Items from a data source
---*---

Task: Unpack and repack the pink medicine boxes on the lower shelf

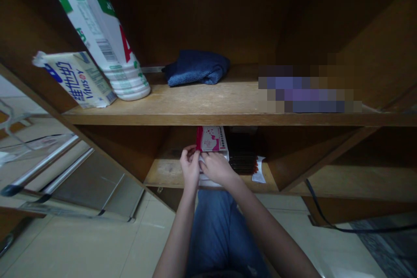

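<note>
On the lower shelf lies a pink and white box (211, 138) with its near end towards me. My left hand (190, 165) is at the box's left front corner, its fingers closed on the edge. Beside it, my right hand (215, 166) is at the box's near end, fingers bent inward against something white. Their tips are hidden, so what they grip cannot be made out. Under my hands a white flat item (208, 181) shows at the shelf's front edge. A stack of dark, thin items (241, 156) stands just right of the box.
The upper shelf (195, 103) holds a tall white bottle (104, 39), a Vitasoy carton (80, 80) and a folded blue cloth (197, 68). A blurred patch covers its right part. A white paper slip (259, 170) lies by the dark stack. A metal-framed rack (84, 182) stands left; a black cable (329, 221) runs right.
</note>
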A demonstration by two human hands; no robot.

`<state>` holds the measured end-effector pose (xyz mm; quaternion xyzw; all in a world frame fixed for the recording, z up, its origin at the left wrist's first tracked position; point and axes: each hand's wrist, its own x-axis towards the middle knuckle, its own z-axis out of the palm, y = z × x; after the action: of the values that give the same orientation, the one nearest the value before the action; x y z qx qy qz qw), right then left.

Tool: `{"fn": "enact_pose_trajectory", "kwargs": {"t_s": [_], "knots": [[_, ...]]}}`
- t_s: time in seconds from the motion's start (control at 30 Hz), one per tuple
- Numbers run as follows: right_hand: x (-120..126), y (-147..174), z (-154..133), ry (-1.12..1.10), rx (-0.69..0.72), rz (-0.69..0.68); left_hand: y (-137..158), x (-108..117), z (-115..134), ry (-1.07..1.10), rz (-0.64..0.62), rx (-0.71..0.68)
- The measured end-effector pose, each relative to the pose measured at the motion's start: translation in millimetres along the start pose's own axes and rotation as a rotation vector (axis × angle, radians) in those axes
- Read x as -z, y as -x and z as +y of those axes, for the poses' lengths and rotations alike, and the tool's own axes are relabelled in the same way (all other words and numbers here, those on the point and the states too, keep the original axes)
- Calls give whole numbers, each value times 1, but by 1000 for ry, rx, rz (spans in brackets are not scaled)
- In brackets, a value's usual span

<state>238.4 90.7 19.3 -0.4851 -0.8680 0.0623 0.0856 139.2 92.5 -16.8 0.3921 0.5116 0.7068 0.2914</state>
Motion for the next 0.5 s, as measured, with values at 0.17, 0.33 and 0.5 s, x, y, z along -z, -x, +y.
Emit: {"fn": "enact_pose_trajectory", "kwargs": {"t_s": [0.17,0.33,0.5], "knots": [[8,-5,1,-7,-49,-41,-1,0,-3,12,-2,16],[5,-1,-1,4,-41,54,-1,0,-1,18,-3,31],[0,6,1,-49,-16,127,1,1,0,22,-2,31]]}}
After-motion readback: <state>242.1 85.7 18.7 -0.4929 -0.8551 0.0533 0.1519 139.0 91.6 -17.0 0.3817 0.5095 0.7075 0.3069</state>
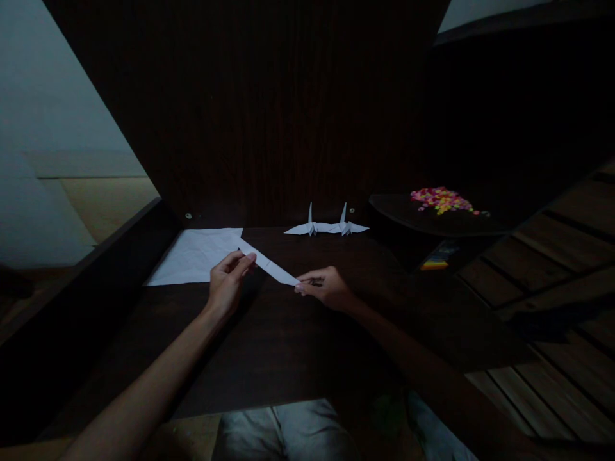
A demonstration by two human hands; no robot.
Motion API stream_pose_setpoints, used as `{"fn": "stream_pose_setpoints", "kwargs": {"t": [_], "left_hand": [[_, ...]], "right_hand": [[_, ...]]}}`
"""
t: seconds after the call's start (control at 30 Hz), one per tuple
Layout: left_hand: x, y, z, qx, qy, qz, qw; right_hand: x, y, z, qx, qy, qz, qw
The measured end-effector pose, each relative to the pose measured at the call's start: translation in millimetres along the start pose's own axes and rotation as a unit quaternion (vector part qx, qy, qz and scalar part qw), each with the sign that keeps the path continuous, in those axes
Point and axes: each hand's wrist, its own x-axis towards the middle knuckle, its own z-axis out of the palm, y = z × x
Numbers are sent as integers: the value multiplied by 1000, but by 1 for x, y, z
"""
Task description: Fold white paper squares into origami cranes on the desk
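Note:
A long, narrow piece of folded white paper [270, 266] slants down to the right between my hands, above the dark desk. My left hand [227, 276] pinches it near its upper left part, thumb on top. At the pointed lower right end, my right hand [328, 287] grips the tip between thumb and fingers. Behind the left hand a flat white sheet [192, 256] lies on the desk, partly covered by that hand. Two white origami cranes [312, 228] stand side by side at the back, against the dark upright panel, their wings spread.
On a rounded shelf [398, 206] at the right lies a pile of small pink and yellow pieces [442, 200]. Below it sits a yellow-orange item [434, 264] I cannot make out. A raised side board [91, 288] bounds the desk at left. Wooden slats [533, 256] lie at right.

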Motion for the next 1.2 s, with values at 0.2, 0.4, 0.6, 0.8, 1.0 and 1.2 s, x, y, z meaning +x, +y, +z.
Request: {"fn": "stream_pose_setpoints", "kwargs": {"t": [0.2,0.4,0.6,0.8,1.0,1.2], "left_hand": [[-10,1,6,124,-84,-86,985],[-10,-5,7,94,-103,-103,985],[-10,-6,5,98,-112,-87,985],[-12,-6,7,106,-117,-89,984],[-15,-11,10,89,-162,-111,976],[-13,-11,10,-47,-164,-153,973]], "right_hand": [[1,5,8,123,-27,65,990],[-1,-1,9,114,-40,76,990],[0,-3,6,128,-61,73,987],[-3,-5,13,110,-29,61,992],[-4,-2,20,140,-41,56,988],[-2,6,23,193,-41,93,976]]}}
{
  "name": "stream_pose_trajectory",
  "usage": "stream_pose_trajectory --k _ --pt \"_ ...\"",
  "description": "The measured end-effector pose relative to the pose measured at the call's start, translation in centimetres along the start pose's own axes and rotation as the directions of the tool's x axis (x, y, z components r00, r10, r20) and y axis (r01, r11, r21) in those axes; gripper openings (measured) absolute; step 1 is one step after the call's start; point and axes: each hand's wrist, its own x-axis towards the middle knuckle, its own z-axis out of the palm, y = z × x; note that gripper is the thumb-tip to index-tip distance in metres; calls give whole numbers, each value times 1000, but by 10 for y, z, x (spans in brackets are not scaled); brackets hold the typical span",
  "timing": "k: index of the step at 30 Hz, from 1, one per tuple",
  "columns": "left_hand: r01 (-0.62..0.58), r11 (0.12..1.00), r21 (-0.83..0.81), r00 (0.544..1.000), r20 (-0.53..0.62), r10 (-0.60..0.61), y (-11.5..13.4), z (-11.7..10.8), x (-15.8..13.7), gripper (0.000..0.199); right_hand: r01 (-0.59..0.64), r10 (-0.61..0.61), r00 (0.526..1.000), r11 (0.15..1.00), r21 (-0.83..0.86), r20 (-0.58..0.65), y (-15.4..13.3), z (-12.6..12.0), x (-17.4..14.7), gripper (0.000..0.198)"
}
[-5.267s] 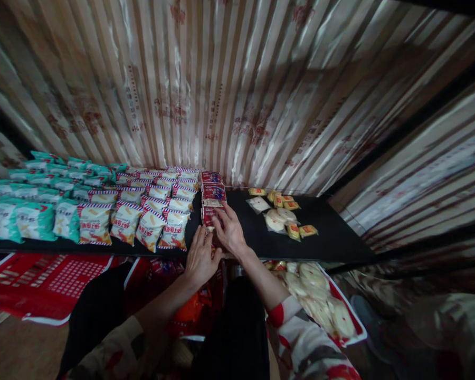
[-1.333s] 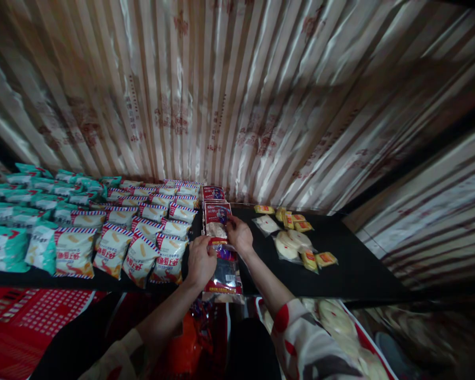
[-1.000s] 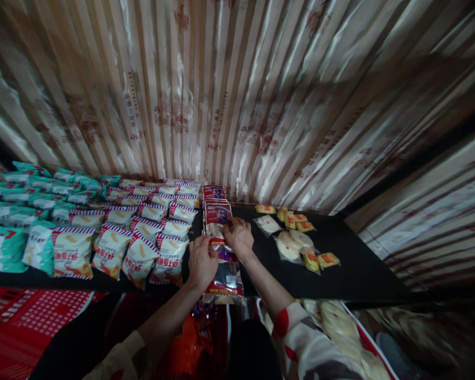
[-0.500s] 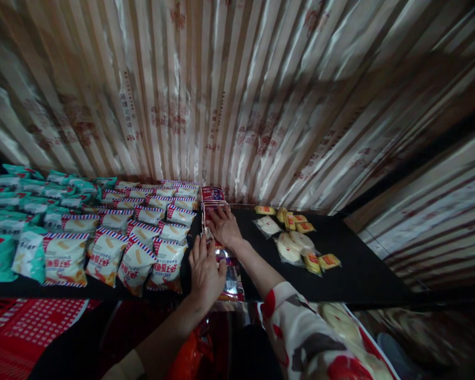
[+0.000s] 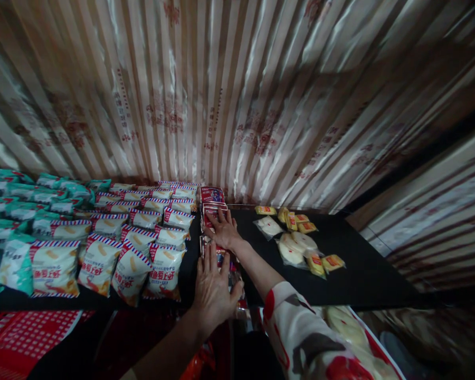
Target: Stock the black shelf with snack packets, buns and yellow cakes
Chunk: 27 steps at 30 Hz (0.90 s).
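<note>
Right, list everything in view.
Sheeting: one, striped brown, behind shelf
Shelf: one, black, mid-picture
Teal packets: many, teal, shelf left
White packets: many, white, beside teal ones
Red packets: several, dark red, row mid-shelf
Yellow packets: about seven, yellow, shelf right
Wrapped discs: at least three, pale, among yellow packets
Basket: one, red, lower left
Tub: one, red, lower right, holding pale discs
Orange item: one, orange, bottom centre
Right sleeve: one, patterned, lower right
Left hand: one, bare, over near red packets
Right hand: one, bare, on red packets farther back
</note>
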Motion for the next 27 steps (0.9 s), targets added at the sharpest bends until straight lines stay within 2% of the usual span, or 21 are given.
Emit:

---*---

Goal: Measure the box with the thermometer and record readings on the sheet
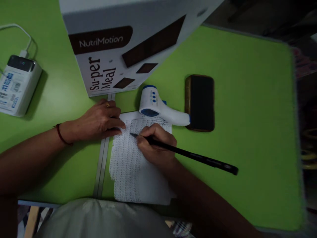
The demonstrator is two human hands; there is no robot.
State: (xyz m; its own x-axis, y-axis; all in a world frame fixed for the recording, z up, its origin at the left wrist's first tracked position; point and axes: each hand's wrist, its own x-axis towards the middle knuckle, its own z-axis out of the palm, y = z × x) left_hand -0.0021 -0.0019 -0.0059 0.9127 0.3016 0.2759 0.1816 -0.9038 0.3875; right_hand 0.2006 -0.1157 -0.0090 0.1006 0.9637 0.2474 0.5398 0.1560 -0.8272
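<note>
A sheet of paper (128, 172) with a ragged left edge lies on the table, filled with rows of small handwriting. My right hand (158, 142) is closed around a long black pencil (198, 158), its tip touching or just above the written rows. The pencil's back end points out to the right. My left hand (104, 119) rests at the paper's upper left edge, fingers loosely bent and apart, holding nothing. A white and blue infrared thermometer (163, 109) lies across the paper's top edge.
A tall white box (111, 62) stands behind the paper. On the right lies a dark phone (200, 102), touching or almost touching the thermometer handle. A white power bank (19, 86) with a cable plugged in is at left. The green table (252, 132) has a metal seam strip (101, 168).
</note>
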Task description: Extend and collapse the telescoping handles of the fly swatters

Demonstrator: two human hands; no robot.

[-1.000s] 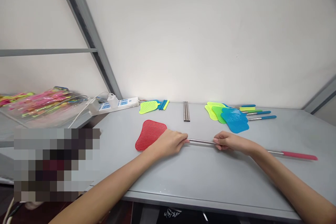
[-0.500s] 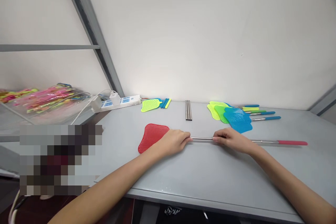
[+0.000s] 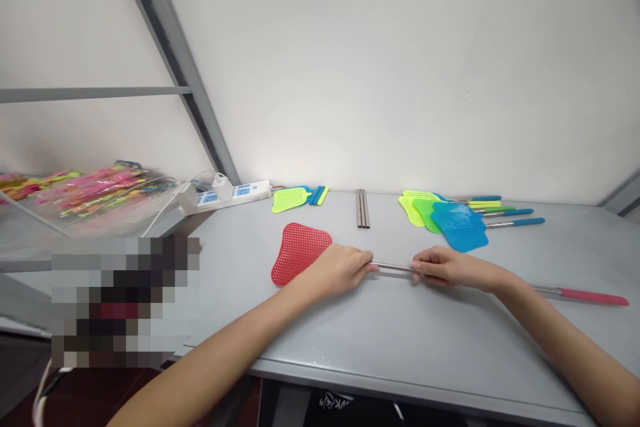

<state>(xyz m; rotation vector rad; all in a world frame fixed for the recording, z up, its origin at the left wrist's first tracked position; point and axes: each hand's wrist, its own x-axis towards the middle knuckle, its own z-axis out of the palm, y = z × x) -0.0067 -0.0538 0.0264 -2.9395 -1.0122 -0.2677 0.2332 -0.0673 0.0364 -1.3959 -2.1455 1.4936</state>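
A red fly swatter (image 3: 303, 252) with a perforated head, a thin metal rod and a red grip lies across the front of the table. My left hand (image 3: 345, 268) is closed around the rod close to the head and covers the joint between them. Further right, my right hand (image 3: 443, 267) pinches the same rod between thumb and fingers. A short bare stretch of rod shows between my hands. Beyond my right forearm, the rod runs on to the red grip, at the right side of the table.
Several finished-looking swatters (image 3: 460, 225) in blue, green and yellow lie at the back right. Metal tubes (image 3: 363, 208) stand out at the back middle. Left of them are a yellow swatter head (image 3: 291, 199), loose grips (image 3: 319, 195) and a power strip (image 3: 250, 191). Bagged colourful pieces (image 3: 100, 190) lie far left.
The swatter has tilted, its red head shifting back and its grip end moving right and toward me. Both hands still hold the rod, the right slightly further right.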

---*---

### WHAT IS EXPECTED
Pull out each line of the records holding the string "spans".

### SOLUTION TO THE PROBLEM
- Calls give whole numbers, each value times 1, but by 1000 for ry, rx, rz (spans in brackets are not scaled)
  "description": "The measured end-effector pose relative to the pose measured at the call's start, translation in centimetres along the start pose's own axes and rotation as the directions of the tool's x axis (x, y, z components r00, r10, r20) and y axis (r01, r11, r21) in those axes; gripper openings (measured) absolute; step 1 is one step after the call's start; point and axes: each hand's wrist, its own x-axis towards the middle knuckle, its own z-axis out of the palm, y = z × x; note that gripper is the thumb-tip to index-tip distance in metres; calls give whole numbers, each value times 1000, but by 10 for y, z, x (spans in brackets are not scaled); brackets hold the typical span",

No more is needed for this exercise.